■ Aim of the task
An exact copy of the data is needed, but without any of its images.

■ Data provided

=== Section Start ===

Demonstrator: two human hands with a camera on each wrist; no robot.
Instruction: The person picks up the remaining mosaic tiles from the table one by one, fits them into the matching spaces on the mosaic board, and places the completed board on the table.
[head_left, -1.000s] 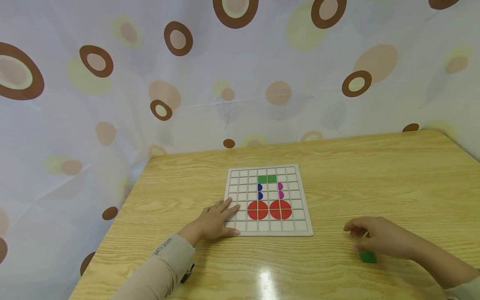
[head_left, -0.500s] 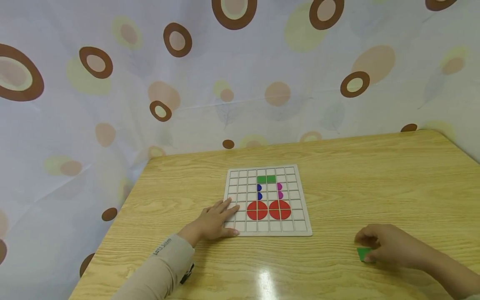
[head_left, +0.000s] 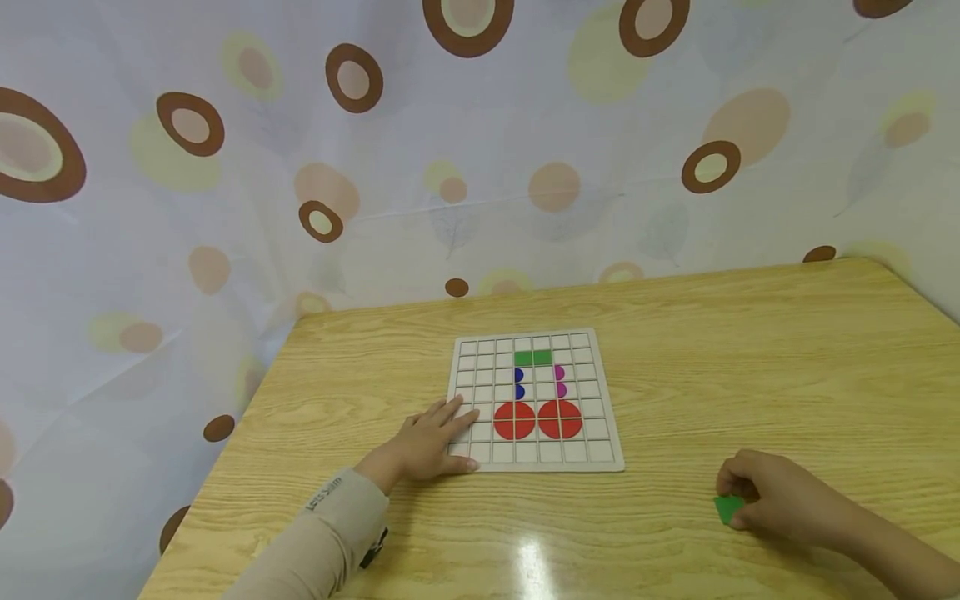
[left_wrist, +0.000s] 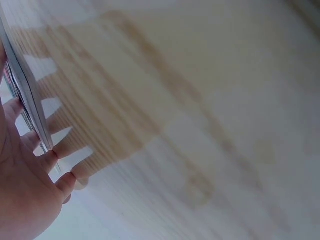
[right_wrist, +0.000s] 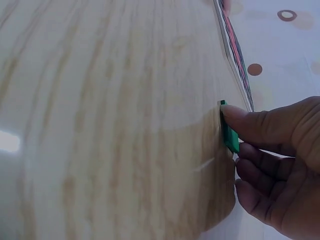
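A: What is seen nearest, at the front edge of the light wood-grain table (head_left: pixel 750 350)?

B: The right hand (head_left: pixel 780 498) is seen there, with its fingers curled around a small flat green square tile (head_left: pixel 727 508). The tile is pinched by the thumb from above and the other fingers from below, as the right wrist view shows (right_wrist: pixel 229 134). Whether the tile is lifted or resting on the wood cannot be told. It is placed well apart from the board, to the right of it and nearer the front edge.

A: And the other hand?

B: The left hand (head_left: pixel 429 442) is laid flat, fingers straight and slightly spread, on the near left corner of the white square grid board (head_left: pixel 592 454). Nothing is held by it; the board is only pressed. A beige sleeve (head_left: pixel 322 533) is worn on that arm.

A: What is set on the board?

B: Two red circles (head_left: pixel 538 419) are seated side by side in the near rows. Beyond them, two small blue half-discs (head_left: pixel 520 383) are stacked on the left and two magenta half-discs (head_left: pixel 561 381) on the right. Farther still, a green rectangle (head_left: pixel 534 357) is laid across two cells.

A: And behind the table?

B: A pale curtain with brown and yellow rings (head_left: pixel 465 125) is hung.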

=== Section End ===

■ Answer space
Demonstrator: two human hands with a camera on each wrist; no robot.
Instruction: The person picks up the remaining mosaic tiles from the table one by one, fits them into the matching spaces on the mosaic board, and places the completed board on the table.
[head_left, -1.000s] 
[head_left, -0.500s] 
[head_left, +0.000s] 
[left_wrist, +0.000s] 
[right_wrist, +0.000s] 
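A: What is seen nearest, at the front edge of the light wood-grain table (head_left: pixel 750 350)?

B: The right hand (head_left: pixel 780 498) is seen there, with its fingers curled around a small flat green square tile (head_left: pixel 727 508). The tile is pinched by the thumb from above and the other fingers from below, as the right wrist view shows (right_wrist: pixel 229 134). Whether the tile is lifted or resting on the wood cannot be told. It is placed well apart from the board, to the right of it and nearer the front edge.

A: And the other hand?

B: The left hand (head_left: pixel 429 442) is laid flat, fingers straight and slightly spread, on the near left corner of the white square grid board (head_left: pixel 592 454). Nothing is held by it; the board is only pressed. A beige sleeve (head_left: pixel 322 533) is worn on that arm.

A: What is set on the board?

B: Two red circles (head_left: pixel 538 419) are seated side by side in the near rows. Beyond them, two small blue half-discs (head_left: pixel 520 383) are stacked on the left and two magenta half-discs (head_left: pixel 561 381) on the right. Farther still, a green rectangle (head_left: pixel 534 357) is laid across two cells.

A: And behind the table?

B: A pale curtain with brown and yellow rings (head_left: pixel 465 125) is hung.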

The output is now finished.